Бертран смущенно запнулся на словах «твоего отца». Это была словно вспышка тут же погасшей молнии. Он начал рассказывать обо мне. О нашей встрече в Монпелье, о наших спорах, нашей борьбе, наших страхах – и о подвигах Баку, неуловимого Баку. Надя слушала его, замерев. Кое-что она знала от матери, но было много такого, о чем ей было неведомо. Теперь она лучше представляла себе молодого человека, которому суждено было стать ее отцом.

Затем Бертран упомянул о моей болезни, о пребывании в лечебнице. Лишь тут на поверхность его сознания всплыла брошенная мною в море бутылка: он подробно описал моей дочери эпизод с фотографией, которую я вынул из кармана в конце того позорного обеда. Вплоть до сегодняшнего дня этот эпизод казался ему жалким и смешным – до такой степени, что он решил не говорить о нем Кларе и изгнал его из своей памяти, не желая хранить столь печальное воспоминание о друге… Так вот, этот эпизод внезапно обрел для него совершенно другое значение, ибо перед ним сидела девушка, которой только предстояло сделать первые шаги во взрослой жизни, а она уже была сиротой при живом отце.
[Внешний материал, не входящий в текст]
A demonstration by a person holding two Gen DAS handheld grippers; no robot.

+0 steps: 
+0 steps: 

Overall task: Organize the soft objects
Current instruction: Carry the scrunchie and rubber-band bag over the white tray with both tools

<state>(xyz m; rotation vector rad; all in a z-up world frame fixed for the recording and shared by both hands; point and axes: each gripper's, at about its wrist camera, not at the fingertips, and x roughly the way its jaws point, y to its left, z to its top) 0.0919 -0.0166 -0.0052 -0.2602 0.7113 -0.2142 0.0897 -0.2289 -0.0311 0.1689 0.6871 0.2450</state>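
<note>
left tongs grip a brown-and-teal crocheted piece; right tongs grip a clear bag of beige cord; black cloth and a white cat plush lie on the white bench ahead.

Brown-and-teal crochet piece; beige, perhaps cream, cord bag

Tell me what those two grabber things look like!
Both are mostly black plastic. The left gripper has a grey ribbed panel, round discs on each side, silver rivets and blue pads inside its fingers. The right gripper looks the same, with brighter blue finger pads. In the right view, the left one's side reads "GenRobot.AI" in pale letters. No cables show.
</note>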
Надя плакала. До сих пор я был лишь частью ее генеалогии – отныне я превратился в частицу ее плоти.

В этом послании, предназначенном ей и добравшемся до нее так поздно, она увидела последний взмах руки утопающего. Она спрашивала себя, во что я превратился и можно ли еще помочь мне вынырнуть из воды.

Когда она простилась с Бертраном, тот проводил ее опасливым взглядом. В ней ничего не осталось от прежнего подростка.

А я в этот послеобеденный час сидел за карточным столом, разыгрывая восемнадцатую партию за день в компании трех жуликоватых пациентов.

* * *

Этот больной человек, который носил у сердца, как талисман, ее собственную фотографию, – как могла она забыть о нем? Этот сумасшедший – нет, нет, не возражайте, к чему мне пугаться слов? – этот сумасшедший, который показал фотографию своему лучшему другу, словно это был образок с изображением святой! Новорожденная крошка, радость и спасение мира!

Моя дочь была в том возрасте, когда все порывы к идеалу, подвигу, мечте оказались способны слиться в одно, устремившись к этому молодому старцу в заключении.

– Ведь это же мой отец, – повторяла она подруге по комнате в университетском городке. – Не чужой человек, а отец, половина моих клеток от него, половина моей крови, цвет моих глаз, форма моего подбородка. Отец.

«Отец». Она смаковала это слово.

Тем более что этот отец, перестав быть сильным хищником-защитником, превратился в жалкого, загнанного, раненого, заброшенного зверька… И быть может, дочери его, которая в помощи уже не нуждается, суждено превратиться в мать-защитницу?